▶ Available data
============
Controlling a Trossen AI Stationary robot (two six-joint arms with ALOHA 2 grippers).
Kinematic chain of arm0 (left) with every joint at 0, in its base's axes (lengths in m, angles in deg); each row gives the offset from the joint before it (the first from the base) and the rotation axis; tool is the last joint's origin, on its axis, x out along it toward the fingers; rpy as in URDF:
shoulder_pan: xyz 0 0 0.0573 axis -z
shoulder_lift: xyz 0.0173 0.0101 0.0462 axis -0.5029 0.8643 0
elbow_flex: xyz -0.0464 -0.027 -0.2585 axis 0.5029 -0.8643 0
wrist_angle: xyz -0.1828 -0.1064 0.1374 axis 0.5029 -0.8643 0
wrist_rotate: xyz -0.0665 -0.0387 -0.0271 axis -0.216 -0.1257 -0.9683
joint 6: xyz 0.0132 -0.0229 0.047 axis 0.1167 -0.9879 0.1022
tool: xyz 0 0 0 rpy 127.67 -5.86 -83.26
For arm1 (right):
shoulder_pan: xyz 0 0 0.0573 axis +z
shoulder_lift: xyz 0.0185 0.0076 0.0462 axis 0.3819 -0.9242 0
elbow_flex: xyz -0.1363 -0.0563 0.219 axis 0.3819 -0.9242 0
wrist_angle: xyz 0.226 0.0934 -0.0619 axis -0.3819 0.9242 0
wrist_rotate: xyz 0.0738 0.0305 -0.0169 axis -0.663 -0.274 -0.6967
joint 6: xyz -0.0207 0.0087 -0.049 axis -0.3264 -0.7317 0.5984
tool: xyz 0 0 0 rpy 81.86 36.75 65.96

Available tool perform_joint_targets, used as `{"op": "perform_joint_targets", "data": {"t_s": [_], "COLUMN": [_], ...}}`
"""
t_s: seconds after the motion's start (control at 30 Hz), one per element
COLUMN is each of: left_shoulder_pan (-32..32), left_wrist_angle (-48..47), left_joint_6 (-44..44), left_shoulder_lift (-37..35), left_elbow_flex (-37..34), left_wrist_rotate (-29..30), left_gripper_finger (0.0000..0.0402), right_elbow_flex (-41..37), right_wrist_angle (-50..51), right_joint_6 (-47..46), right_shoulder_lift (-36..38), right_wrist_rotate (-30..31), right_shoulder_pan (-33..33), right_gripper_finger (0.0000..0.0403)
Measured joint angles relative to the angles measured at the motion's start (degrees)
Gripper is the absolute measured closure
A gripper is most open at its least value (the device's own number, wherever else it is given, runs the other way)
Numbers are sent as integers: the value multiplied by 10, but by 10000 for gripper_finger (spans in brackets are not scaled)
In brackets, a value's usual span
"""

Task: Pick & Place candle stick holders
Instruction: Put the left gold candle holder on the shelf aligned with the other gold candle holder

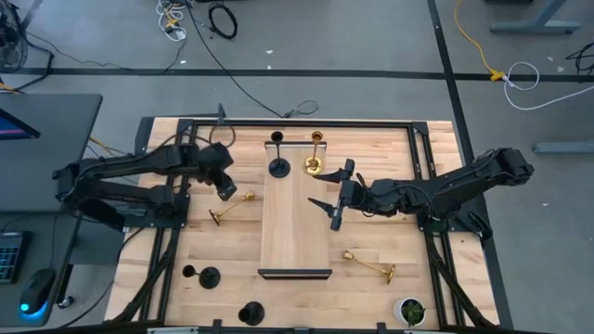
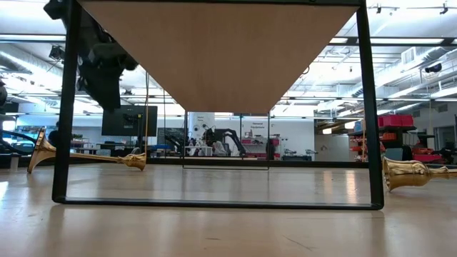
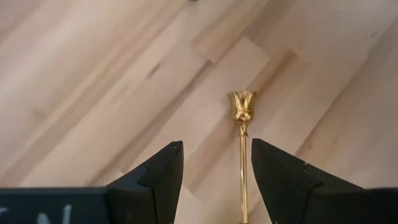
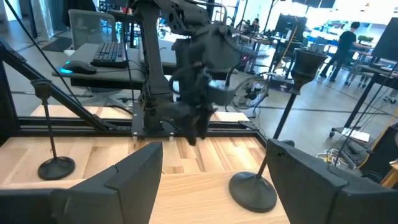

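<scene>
A: So, what is the left gripper (image 1: 225,188) doing?

B: In the high view it sits left of centre, just above a fallen gold candlestick (image 1: 229,207). Its fingers are spread, nothing held. The left wrist view puts that gold candlestick's (image 3: 242,146) stem between the two fingers (image 3: 163,174), nearer one of them, with no clear contact.

A: And the right gripper (image 1: 338,195)?

B: Released too, jaws wide, over the right edge of the raised board (image 1: 295,223) in mid-frame. It grips nothing.

A: What does one view add?

B: The right wrist view shows a black candlestick (image 4: 273,146) standing upright just ahead on the board, and the left arm beyond. From above, that black one (image 1: 277,158) and an upright gold one (image 1: 316,156) stand side by side near the board's top end. The low view shows the board on a dark frame (image 2: 68,107), open underneath.

A: Room to move?

B: Another gold holder (image 1: 371,266) lies lower right, two black holders (image 1: 206,275) lower left, a potted plant (image 1: 409,311) at the bottom-right corner. The table (image 1: 223,241) around the left gripper is open.
</scene>
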Motion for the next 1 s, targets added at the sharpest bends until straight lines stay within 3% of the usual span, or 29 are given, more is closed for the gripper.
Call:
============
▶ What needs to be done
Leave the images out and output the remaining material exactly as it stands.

▶ Response
Controlling a Trossen AI Stationary robot (two six-joint arms with ALOHA 2 grippers).
Kinematic chain of arm0 (left) with every joint at 0, in its base's axes (lengths in m, angles in deg); each row gives the offset from the joint before it (the first from the base) and the rotation axis; tool is the last joint's origin, on its axis, x out along it toward the fingers; rpy as in URDF:
shoulder_pan: xyz 0 0 0.0573 axis -z
shoulder_lift: xyz 0.0173 0.0101 0.0462 axis -0.5029 0.8643 0
elbow_flex: xyz -0.0464 -0.027 -0.2585 axis 0.5029 -0.8643 0
wrist_angle: xyz -0.1828 -0.1064 0.1374 axis 0.5029 -0.8643 0
wrist_rotate: xyz -0.0665 -0.0387 -0.0271 axis -0.216 -0.1257 -0.9683
joint 6: xyz 0.0132 -0.0229 0.047 axis 0.1167 -0.9879 0.1022
tool: xyz 0 0 0 rpy 127.67 -5.86 -83.26
For arm1 (right):
shoulder_pan: xyz 0 0 0.0573 axis +z
shoulder_lift: xyz 0.0185 0.0076 0.0462 axis 0.3819 -0.9242 0
elbow_flex: xyz -0.1363 -0.0563 0.219 axis 0.3819 -0.9242 0
wrist_angle: xyz 0.226 0.0934 -0.0619 axis -0.3819 0.9242 0
wrist_rotate: xyz 0.0738 0.0305 -0.0169 axis -0.663 -0.274 -0.6967
joint 6: xyz -0.0207 0.0087 -0.049 axis -0.3264 -0.7317 0.5984
tool: xyz 0 0 0 rpy 81.86 36.75 65.96

Available tool perform_joint_targets, used as `{"op": "perform_joint_targets", "data": {"t_s": [_], "COLUMN": [_], ...}}`
"""
t_s: seconds after the motion's start (control at 30 Hz), one per element
COLUMN is each of: left_shoulder_pan (-32..32), left_wrist_angle (-48..47), left_joint_6 (-44..44), left_shoulder_lift (-37..35), left_elbow_flex (-37..34), left_wrist_rotate (-29..30), left_gripper_finger (0.0000..0.0402), right_elbow_flex (-41..37), right_wrist_angle (-50..51), right_joint_6 (-47..46), right_shoulder_lift (-36..38), right_wrist_rotate (-30..31), right_shoulder_pan (-33..33), right_gripper_finger (0.0000..0.0403)
Measured joint angles relative to the angles measured at the motion's start (degrees)
Gripper is the absolute measured closure
A gripper is most open at its least value (the device's own number, wherever else it is given, runs the other way)
Numbers are sent as integers: the value multiplied by 10, but by 10000 for gripper_finger (spans in brackets are not scaled)
In brackets, a value's usual span
"""

Task: Pick & Place candle stick holders
Instruction: Put the left gold candle holder on the shelf aligned with the other gold candle holder


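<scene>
A: So, what is the left gripper (image 1: 225,188) doing?

B: In the high view it sits left of centre, just above a fallen gold candlestick (image 1: 229,207). Its fingers are spread, nothing held. The left wrist view puts that gold candlestick's (image 3: 242,146) stem between the two fingers (image 3: 163,174), nearer one of them, with no clear contact.

A: And the right gripper (image 1: 338,195)?

B: Released too, jaws wide, over the right edge of the raised board (image 1: 295,223) in mid-frame. It grips nothing.

A: What does one view add?

B: The right wrist view shows a black candlestick (image 4: 273,146) standing upright just ahead on the board, and the left arm beyond. From above, that black one (image 1: 277,158) and an upright gold one (image 1: 316,156) stand side by side near the board's top end. The low view shows the board on a dark frame (image 2: 68,107), open underneath.

A: Room to move?

B: Another gold holder (image 1: 371,266) lies lower right, two black holders (image 1: 206,275) lower left, a potted plant (image 1: 409,311) at the bottom-right corner. The table (image 1: 223,241) around the left gripper is open.
</scene>
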Motion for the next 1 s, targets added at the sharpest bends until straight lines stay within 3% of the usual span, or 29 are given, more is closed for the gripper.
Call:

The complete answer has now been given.